1George Perec, 1992. Tentativa de agotar un lugar parisino. Letra e.

DIVAGACIONES DE HOSPITAL


Cuán largas son las horas de hospital si hay una ínfima esperanza. El túnel del pasillo desemboca siempre en una puerta desahuciada del tiempo, teñida de un color tan gris que estremece la piel con el hollín verduzco de los urinarios. Estar ahí, donde nunca quisieras, en un lugar no indicado para estar, y sin embargo estar,  inmerso en lo termal de una taza de té interpuesta en tu vida. Un periódico envuelto que comba las palabras impresas te acompaña, igual que gato o artefacto electrónico. ¿A qué vendrá ese minuto herido de silencio, la soledad sin alma del cloroformo de los hospitales, junto a sábanas tristes por el limítrofe escozor del hueso? ¿Serán los vivos del futuro, los muertos del pasado, sorbidos en la circularidad de la cifra? La velada se delata en pérdida, infringida con el agrio dulzor de los aniversarios sin festejo.  Junto a la ruda pendiente de la cama, una esposa dilata los instantes del marido postrado entre la hiel inconfesable de una cánula yerta. El labio extingue su desdén con la mirada absorta en la contemplación de un ídolo en su nicho. Se sabe pétalo y marchito, duda y certeza. Esa mujer opaca de esperanza desdibuja su rostro, suele ver en el pasado las pastillas de olvido, los roces del ungüento.  La gota le detona el tímpano con su tic tac de suero, los pliegues de su cuello la degüellan con la sonrisa lívida de la melancolía, entra su pensamiento a alguna herida… 
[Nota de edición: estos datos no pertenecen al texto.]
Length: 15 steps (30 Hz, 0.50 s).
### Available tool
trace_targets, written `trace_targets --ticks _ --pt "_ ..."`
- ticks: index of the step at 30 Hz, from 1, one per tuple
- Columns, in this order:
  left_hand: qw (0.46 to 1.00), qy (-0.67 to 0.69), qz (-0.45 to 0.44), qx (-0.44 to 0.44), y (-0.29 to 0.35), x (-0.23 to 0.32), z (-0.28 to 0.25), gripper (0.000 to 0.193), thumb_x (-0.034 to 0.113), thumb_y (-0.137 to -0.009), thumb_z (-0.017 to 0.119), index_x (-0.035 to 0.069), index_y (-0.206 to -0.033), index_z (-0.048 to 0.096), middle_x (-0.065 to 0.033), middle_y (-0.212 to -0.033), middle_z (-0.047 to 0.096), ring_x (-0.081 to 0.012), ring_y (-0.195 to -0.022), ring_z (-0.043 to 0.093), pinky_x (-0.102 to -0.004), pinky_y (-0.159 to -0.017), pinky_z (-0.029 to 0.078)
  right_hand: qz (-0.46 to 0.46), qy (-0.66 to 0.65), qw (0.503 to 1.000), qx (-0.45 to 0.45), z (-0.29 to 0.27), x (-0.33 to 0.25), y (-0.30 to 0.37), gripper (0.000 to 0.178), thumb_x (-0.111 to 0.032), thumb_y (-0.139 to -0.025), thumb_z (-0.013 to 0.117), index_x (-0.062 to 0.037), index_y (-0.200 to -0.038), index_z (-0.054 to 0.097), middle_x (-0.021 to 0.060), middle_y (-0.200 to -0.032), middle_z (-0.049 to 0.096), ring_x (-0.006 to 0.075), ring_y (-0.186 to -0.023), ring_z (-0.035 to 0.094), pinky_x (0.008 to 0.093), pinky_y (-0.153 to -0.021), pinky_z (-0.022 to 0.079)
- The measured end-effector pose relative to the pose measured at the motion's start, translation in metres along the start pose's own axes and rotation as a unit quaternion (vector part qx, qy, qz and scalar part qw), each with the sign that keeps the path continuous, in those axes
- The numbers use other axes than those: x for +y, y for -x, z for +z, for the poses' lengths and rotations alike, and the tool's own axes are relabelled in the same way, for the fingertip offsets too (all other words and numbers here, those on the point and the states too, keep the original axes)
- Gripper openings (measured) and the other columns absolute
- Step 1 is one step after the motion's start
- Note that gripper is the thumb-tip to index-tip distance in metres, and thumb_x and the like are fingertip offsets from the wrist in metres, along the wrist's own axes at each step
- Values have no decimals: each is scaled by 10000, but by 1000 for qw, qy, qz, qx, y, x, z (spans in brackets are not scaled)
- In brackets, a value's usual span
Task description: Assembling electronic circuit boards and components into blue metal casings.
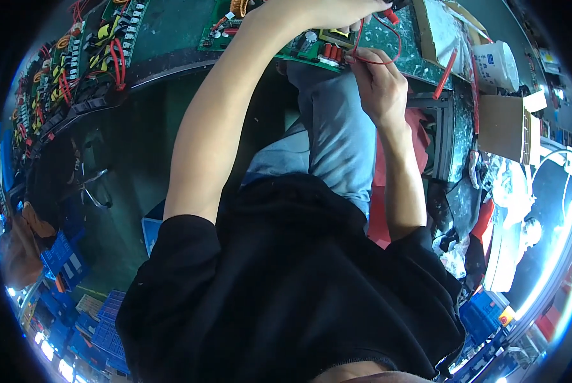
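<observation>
Plainly, the bench (171, 29) fills my twelve o'clock, its near edge bearing the board (302, 55), probably for easy reach. Left hand (346, 14), at half past twelve, bends toward the red piece (391, 17); I can't tell its grip. Right hand (383, 83), at one, pinches the looped red wire (400, 48), seemingly to steady it.

The left hand (346, 13), partly cut off by the view's upper edge, reaches over a green circuit board (217, 45). The right hand (383, 83) pinches 1 looping red wire (400, 43) beside the board's right end. Populated boards (101, 45) line the left; a white tub (495, 67) and cardboard box (503, 127) sit at right
</observation>
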<state>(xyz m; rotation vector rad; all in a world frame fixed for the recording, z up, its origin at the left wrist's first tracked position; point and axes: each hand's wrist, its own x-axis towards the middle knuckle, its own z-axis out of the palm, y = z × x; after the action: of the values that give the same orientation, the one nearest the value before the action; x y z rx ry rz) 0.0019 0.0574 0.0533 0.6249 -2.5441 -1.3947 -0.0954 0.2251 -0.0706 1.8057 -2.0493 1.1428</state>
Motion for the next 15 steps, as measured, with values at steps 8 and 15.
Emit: trace_targets --ticks 8,15 --pt "991 98 91 19 -14 -24 9 407 297 -913 592 -67 -746 669 -121 -586 635 -207 -525 630 -340 -524 484 13 -9 1000 18 2 -7 -1 108 -29 -838 706 -9 -943 693 110 -903 684 221 -754 691 286 -670 541" --pt "986 148 81 5 -14 -24 11 391 273 -909 612 -80 -750 666 -110 -591 628 -183 -525 617 -317 -504 471 -15 9 1000 14 0 -6 3 111 -38 -849 705 -4 -955 701 111 -893 685 222 -747 686 289 -661 537"
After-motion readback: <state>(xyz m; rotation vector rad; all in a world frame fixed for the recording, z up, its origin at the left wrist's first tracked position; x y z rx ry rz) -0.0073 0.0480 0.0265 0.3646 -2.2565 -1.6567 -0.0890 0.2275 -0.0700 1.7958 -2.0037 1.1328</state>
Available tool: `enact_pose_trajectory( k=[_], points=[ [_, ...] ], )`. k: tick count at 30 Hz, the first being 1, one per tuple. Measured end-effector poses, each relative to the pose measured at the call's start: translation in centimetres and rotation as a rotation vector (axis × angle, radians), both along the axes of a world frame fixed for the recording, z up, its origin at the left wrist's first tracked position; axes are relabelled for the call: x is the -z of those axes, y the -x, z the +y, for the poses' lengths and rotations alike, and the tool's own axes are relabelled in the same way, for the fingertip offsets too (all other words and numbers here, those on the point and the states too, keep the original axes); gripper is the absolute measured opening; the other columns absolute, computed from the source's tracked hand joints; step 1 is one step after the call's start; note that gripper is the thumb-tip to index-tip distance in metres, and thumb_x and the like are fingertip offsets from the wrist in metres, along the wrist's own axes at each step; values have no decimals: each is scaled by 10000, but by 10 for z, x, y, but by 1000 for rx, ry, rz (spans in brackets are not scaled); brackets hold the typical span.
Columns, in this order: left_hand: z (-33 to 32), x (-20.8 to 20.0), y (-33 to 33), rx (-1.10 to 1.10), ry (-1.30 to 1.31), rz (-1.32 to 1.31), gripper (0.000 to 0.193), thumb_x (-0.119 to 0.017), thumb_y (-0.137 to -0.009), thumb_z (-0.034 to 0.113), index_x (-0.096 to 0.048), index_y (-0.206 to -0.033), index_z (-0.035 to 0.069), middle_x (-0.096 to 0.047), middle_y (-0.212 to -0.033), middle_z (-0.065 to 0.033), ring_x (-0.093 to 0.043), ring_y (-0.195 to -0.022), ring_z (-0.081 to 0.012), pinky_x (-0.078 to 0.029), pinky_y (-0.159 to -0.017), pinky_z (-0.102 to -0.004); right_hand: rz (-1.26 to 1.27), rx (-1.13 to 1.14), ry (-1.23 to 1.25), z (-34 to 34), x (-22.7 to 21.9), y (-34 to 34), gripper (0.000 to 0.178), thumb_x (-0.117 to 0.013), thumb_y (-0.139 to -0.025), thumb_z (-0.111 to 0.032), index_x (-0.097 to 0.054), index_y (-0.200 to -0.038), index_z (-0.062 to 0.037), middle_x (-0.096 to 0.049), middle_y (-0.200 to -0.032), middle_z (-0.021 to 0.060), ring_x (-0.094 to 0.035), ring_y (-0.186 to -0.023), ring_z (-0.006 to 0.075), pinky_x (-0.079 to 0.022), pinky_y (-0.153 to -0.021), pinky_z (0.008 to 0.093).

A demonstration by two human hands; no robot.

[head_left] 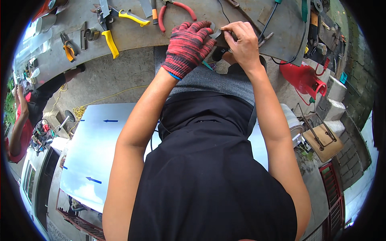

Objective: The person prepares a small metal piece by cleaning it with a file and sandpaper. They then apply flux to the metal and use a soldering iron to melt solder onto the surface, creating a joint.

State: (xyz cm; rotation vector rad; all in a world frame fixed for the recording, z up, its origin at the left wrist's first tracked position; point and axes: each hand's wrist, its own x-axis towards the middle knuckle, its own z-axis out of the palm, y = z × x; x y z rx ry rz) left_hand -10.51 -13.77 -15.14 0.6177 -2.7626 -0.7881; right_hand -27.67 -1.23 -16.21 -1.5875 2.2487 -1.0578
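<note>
Both my hands are at the near edge of the metal workbench [128, 34]. My left hand [189, 45] wears a red and black knit glove, and its fingers are closed on a small curved piece of sheet metal [216, 33]. My bare right hand [243, 43] pinches the same piece from the other side, thumb and forefinger at its edge. Fingers cover part of the piece. Just beyond the glove lie red-handled pliers [161, 18]. To their left are tin snips with yellow handles [110, 43] and a tool with an orange and black handle [154, 15].
Orange-handled pliers [69, 49] and a curled metal strip [92, 34] lie on the bench's left. A red gas cylinder [299, 78] stands at right, near an overturned stool [323, 141]. Large sheet metal [98, 148] lies behind me. Another person [24, 124] is far left.
</note>
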Motion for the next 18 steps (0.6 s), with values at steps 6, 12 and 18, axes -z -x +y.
enact_pose_trajectory(
  k=[6,12,18],
  points=[
    [12,-5,1,-118,-179,12,318,-791,-849,284,-754,-1106,99,-706,-1218,-103,-638,-1104,-340,-496,-976,-446,-9,60,-4,1,-4,-10,102,-758,-811,-53,-730,-908,-72,-709,-913,57,-641,-905,271,-497,-839,391],
    [16,0,2,-140,-150,36,260,-793,-838,223,-740,-1052,84,-713,-1161,-111,-653,-1063,-339,-511,-948,-443,-26,73,-11,1,1,-11,104,-761,-810,-52,-732,-908,-72,-711,-926,66,-650,-897,278,-504,-827,397],
    [21,9,3,-158,-126,118,212,-778,-842,147,-709,-1029,74,-711,-1142,-121,-668,-1031,-341,-541,-901,-435,-39,87,-21,-1,0,-12,99,-765,-808,-55,-739,-903,-69,-712,-929,76,-655,-897,286,-514,-824,399]
  ],
)
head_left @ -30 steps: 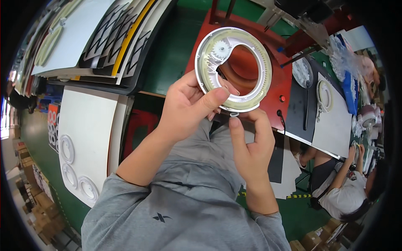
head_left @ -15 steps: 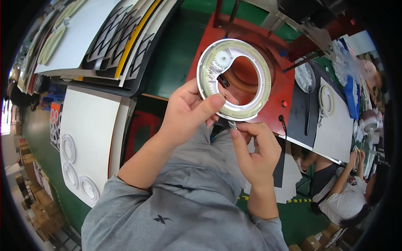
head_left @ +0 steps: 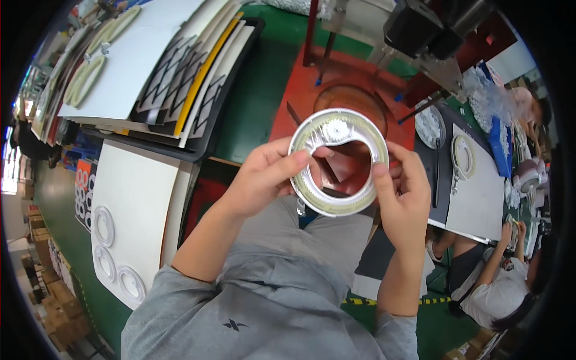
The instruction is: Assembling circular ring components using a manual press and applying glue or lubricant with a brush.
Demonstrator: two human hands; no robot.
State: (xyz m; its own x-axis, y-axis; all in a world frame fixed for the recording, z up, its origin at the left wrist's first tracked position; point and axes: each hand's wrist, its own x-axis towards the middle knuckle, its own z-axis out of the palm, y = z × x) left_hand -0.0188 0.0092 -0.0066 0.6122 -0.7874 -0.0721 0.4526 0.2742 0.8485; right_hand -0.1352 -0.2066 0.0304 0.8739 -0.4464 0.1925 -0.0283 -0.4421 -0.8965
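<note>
A white plastic ring-shaped housing (head_left: 339,207) is held up in front of me, its inner side facing me. Inside it lie a pale yellowish toothed ring and a small white gear (head_left: 336,130) near the top. My left hand (head_left: 264,179) grips the left rim, thumb on the face and fingers reaching through the opening. On the right rim my right hand (head_left: 407,195) is closed, thumb in front and fingers mostly behind. A small metallic clasp (head_left: 300,207) hangs at the housing's lower left edge.
Beyond the housing stands a red machine base (head_left: 292,84) with upright rods. At left a black tray (head_left: 227,99) holds stacked boards; below, white rings lie on a white board (head_left: 135,204). Another ring assembly (head_left: 463,157) lies at right, near a co-worker (head_left: 498,288).
The housing has come down and turned, so its gear now sits at the top. My right hand has gone from the clasp below up to the right rim.
</note>
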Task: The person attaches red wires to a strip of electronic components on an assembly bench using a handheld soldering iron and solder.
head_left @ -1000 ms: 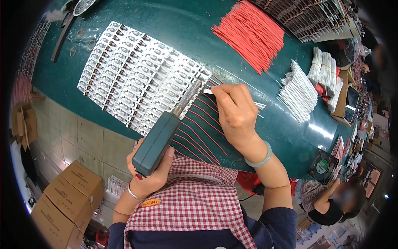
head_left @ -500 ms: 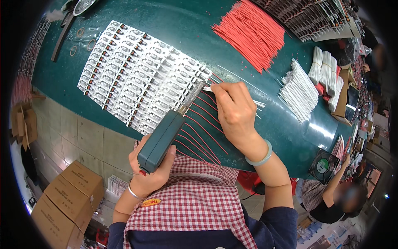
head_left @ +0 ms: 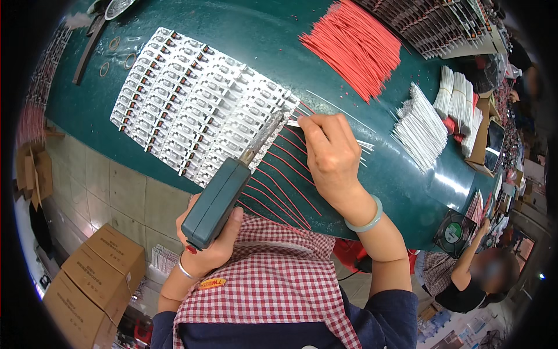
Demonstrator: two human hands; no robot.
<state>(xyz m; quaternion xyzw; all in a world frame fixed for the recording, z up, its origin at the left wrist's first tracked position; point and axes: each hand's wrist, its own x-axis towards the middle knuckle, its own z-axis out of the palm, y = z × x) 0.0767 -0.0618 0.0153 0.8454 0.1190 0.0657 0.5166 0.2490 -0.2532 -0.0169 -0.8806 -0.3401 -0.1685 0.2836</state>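
Observation:
My left hand is wrapped round a dark green gun-shaped tool, which looks like a soldering gun. Its long metal tip points up and right, along the right edge of a white panel of small plastic fittings. Beyond that edge my right hand is closed in a pinch on a thin white strip, whose end shows left of the fingertips; the rest is hidden. Several thin red wires fan out from the panel's right edge toward my apron, passing below my right hand.
A heap of red wires lies at the far side of the green table. White wires and banded white bundles are at the right, with a small black fan. Cardboard boxes stand lower left; a co-worker sits right.
The gun-shaped tool and my left hand have moved down and left, drawing back a little from the panel's right edge. My right hand has hardly moved, its pinch kept.

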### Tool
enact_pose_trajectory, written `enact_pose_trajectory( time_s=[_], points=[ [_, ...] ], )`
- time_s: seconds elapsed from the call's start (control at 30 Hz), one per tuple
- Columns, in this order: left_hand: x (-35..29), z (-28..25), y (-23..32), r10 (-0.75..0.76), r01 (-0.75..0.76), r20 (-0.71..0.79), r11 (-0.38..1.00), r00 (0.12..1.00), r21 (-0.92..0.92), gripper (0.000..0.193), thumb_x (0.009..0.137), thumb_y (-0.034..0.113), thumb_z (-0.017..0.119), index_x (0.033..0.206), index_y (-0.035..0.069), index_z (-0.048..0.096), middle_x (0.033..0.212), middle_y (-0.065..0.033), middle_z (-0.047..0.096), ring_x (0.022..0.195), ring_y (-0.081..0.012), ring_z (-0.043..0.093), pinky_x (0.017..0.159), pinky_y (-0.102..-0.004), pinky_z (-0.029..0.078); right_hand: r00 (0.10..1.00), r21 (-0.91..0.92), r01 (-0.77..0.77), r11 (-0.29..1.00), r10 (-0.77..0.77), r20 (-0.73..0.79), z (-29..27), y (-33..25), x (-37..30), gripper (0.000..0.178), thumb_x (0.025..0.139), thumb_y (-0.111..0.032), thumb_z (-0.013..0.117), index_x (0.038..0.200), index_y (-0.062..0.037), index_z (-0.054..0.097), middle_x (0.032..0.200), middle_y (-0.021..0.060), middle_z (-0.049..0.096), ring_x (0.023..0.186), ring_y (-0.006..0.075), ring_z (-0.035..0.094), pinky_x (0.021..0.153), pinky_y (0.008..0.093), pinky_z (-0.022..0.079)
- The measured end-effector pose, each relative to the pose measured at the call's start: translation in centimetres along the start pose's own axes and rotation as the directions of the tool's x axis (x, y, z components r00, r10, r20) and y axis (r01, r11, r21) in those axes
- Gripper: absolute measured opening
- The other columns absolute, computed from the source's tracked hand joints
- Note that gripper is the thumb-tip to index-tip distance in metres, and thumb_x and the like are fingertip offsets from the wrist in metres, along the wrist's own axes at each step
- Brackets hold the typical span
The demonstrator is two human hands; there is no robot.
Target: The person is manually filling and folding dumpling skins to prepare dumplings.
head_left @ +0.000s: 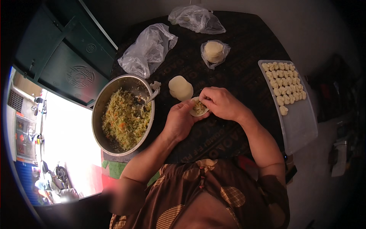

En las afueras, los perros hurgan las basuras orgánicas, y un relegado se aguijonea el brazo con anfetaminas. Su agobio es la punción de un incentivo; la noche un desarraigo.  La tormenta es de polvo, y la persiana, tamiza una canción azul que grita el autoestereo de un carro avejentado (la parquedad carece de valor ante el exceso, si hay clímax de vacío). En la sala de estar, los afligidos se agazapan la frente si les miras; la discreción es una forma de prevalecer a la intrusión ajena dislocados del mundo. El desenlace inevitable toma el control de las fisonomías… Sin proponértelo, te enterarás que le internaron “un tantos” de octubre.  El paso blanco e inaudible de las enfermeras, delatado sólo por los tintineos nerviosos de las agujas entre las bandejas, te indicará el momento…  Ese, donde saber callar es una fórmula convencional, irremediablemente necesaria.